Work to complete ->
Filter the entries for the string "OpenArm". Copy each line that has it.

Exercise material ->
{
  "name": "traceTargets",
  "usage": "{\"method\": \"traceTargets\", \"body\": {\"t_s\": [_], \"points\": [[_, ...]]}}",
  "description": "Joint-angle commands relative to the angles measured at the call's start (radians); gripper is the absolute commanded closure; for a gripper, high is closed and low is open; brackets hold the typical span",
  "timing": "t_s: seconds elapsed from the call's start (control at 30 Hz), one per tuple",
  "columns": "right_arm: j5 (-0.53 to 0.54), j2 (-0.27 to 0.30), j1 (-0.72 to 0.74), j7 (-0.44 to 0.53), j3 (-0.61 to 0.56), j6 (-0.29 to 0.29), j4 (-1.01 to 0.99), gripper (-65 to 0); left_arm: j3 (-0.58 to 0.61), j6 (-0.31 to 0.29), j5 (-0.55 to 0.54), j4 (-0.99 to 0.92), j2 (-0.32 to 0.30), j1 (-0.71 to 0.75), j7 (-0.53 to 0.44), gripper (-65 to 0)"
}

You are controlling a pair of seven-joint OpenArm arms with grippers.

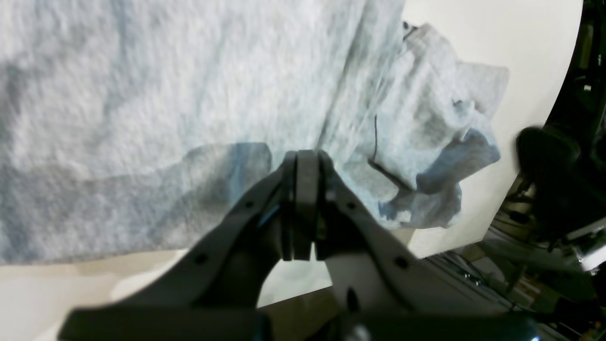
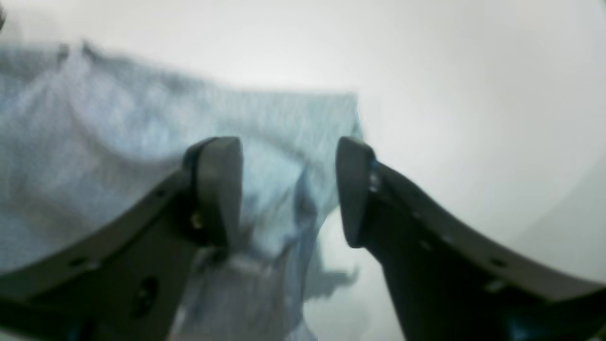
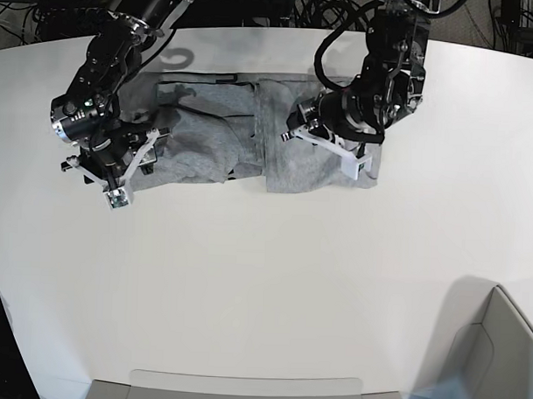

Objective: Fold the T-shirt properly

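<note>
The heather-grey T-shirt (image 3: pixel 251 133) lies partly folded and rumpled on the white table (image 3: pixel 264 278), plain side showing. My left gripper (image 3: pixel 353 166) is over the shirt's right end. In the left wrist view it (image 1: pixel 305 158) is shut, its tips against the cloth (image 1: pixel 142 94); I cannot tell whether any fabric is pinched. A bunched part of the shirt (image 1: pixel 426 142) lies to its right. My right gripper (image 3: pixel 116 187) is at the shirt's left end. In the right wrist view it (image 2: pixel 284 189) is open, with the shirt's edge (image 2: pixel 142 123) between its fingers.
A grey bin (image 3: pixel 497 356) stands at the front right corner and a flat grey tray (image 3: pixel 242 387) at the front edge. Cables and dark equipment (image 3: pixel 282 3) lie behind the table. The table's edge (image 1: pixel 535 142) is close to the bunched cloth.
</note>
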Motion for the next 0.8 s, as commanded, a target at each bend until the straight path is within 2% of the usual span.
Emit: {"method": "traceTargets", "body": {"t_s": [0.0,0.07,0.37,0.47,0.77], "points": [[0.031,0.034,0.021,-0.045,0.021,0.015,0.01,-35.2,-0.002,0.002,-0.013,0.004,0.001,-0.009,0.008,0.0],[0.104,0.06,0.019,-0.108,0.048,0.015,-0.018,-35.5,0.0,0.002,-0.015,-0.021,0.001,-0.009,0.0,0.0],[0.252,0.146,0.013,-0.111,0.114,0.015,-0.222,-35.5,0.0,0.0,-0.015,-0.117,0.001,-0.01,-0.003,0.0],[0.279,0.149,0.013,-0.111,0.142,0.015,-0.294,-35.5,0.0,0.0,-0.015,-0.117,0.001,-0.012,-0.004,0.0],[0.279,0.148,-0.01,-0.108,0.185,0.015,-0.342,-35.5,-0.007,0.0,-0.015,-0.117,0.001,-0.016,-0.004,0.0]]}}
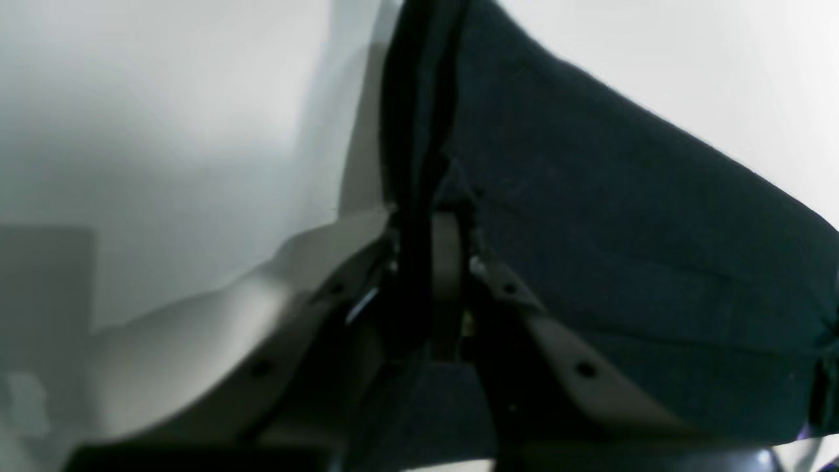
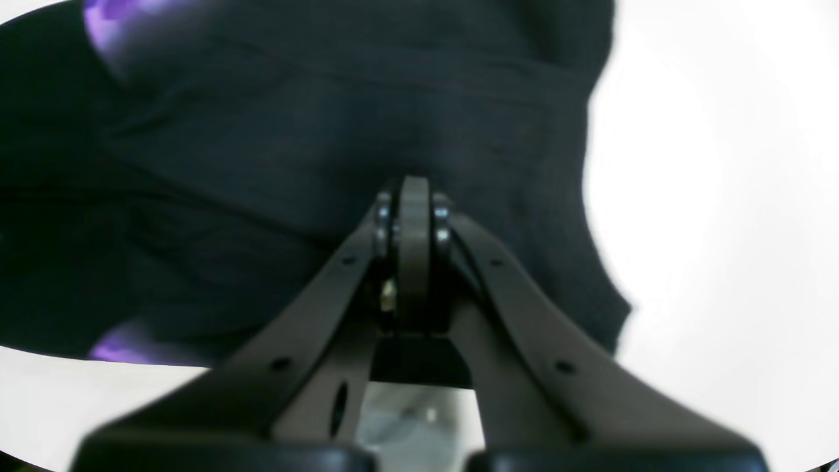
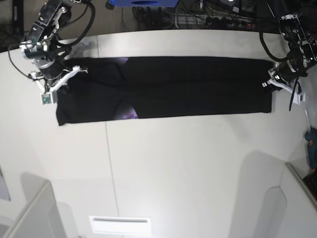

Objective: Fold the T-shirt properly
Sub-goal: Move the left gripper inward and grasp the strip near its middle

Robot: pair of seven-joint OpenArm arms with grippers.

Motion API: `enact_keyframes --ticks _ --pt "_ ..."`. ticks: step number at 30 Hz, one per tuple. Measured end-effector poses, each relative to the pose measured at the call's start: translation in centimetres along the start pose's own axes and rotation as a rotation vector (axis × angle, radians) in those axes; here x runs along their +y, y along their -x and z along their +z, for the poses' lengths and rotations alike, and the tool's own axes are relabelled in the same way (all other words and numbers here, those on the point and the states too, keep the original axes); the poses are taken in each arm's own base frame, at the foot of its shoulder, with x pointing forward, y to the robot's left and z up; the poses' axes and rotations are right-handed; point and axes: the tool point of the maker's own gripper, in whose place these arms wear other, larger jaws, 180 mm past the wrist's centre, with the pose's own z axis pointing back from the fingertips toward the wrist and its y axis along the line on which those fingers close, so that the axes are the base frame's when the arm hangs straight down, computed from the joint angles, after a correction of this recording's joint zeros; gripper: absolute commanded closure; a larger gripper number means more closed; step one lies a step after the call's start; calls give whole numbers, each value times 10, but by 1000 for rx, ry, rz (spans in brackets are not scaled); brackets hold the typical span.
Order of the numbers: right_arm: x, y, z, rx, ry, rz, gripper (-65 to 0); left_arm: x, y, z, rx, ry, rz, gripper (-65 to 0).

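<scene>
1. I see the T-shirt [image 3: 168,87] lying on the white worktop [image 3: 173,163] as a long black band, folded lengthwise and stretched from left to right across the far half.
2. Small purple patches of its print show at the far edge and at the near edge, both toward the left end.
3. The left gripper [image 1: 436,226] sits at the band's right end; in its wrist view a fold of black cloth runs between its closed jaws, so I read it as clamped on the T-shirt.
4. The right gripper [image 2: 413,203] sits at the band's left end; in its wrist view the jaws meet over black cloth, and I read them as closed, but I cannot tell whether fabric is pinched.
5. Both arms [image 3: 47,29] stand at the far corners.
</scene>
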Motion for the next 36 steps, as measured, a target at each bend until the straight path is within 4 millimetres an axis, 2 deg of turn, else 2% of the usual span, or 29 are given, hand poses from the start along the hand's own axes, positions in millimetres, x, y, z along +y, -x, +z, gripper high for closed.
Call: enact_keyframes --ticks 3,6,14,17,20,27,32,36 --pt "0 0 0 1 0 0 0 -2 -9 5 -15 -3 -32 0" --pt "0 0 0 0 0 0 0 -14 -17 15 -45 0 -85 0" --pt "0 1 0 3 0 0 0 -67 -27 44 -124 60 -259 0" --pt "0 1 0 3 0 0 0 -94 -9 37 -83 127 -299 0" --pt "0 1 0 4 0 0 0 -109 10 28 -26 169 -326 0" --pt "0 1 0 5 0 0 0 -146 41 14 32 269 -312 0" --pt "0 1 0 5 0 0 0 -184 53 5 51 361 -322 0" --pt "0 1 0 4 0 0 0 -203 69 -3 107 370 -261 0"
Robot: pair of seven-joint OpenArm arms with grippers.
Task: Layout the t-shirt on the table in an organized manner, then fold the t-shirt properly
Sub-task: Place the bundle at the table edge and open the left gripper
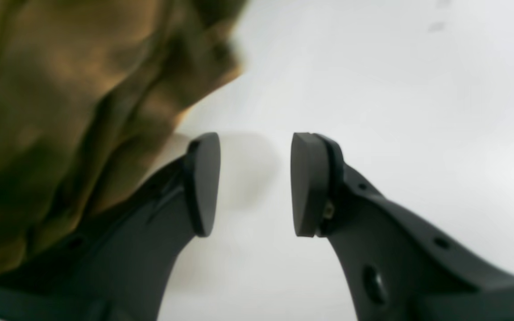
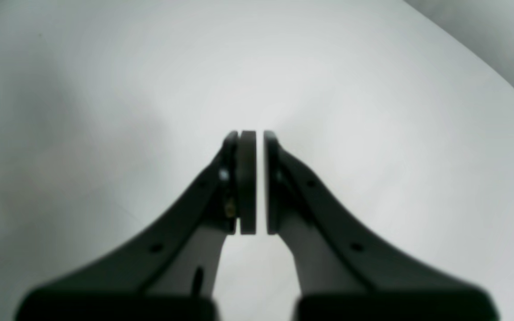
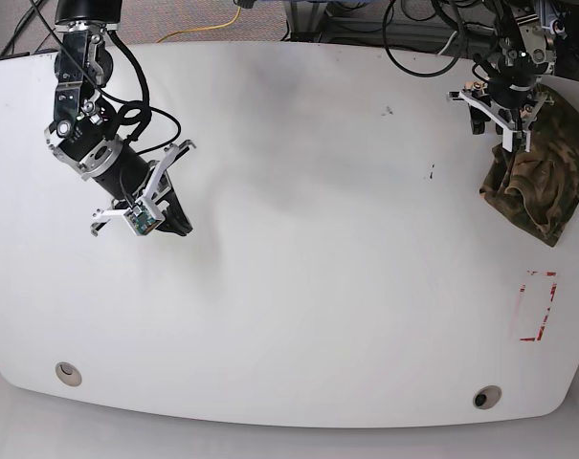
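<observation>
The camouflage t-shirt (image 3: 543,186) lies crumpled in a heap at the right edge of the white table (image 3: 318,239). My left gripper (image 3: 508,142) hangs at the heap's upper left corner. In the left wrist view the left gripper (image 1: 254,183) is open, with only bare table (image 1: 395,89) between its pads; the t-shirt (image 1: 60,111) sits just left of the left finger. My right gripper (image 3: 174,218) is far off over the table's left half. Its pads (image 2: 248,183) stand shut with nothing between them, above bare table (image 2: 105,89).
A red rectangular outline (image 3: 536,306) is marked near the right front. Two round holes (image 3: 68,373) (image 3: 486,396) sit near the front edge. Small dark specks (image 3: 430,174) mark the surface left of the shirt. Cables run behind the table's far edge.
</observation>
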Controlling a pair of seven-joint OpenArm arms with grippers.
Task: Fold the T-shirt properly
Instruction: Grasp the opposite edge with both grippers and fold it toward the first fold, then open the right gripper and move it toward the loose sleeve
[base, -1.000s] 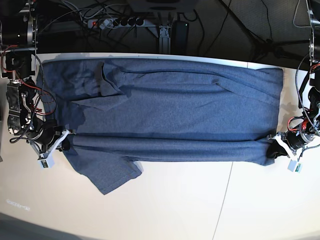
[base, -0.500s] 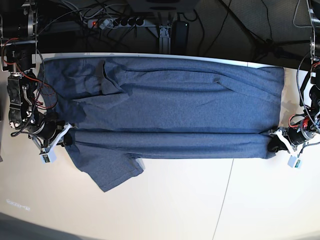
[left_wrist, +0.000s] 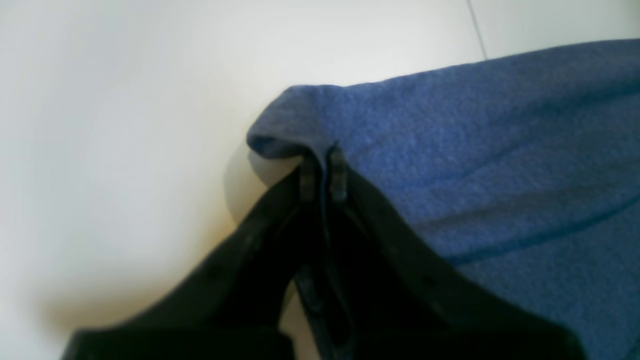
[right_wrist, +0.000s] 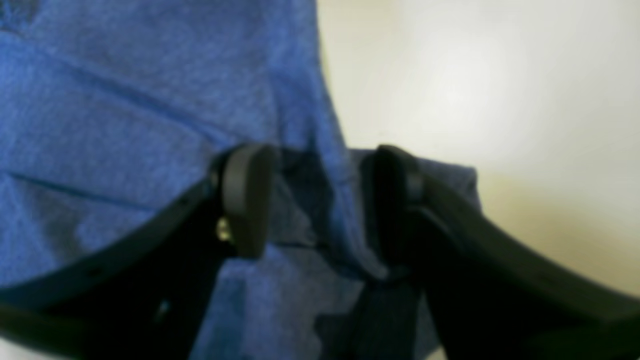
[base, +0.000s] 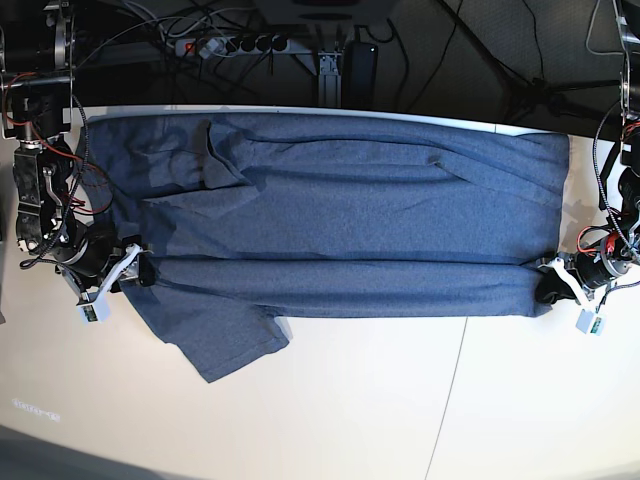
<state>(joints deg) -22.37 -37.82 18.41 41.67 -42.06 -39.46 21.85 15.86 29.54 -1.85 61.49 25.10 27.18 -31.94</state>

Exercise response ->
You are controlling a pair of seven-joint OpenArm arms with grippers.
Robot: pair of seven-joint OpenArm arms with grippers.
Robot: pair of seven-joint OpenArm arms with grippers.
Controlling a pair of seven-joint OpenArm arms with grippers.

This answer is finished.